# A Rock Salt shooter!



## wombat (Jun 10, 2011)

Another bloke at the pub story. We have these bloxxx indian mynah birds here. They've become a major pest mainly due to their aggresiveness towards the native birds, and they're totally fearless when it comes to humans. We had a family that would dare each other go into the house and crap everywhere!! . Anyway Mike's dog just had a hip replacement and so has lost his job as chief mynah chaser, leaving Mike with a yard full of mynahs. The obvious solution was a slingshot, but he said he didn't want to aim, he just wanted to chuck some rock salt at them. I wasn't sure if it would work, so I just grapped a set of bands that were already cut, 25x20mm (probablly a bit heavy?) but I was just experimenting anyway. Cut a rock chucker pouch, put an oversized dimple in it, banded it up and it worked like a charm!! From 10 meters with a spread of around feet it easily hit the fence with enough force to hear it ratatatting.

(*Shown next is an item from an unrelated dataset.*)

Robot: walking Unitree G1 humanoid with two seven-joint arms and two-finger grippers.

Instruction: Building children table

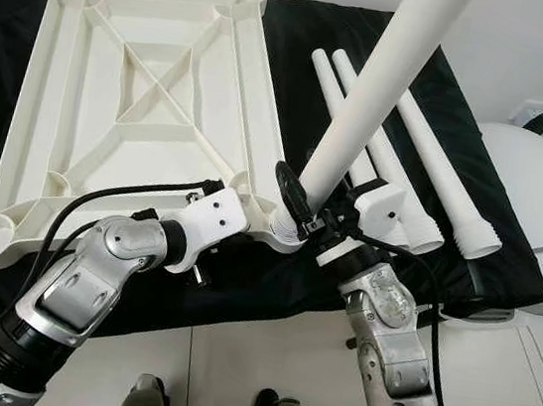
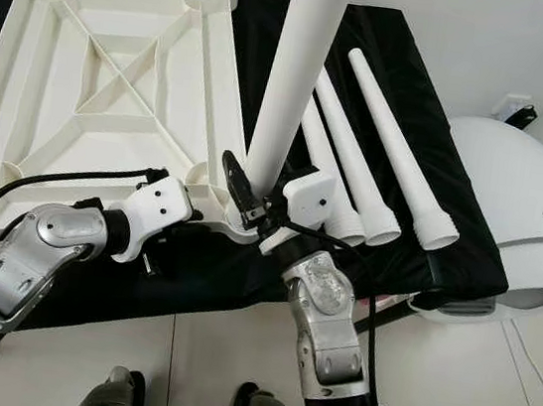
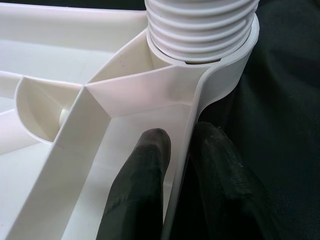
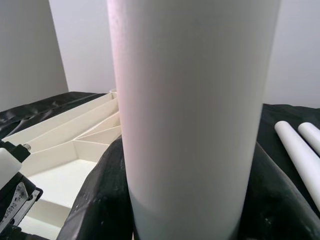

He didn't want anything fancy, just a basic, but basic is getting hard to do, so I ended up with this.

A splitframe of Spotted gum, walnut swell, birdseye red gum cap and a brass lanyard.


----------



## Lacumo (Aug 18, 2013)

All right -- One for the Home Team! Reasonably good self-restraint with that "sticking with just basic" thing, too (ha,ha)&#8230; An aesthetically nicely-done workhorse.


----------



## e~shot (Jun 3, 2010)

Nice one mate!


----------



## Can-Opener (May 11, 2013)

That is a nice one! Should do the job nicely!


----------



## ash (Apr 23, 2013)

Sweet as! I wouldn't mind salting up a few mynahs myself! That's quite a clever deterrent.


----------



## GHT (Jan 22, 2013)

Quality, sure it will make him very happy.


----------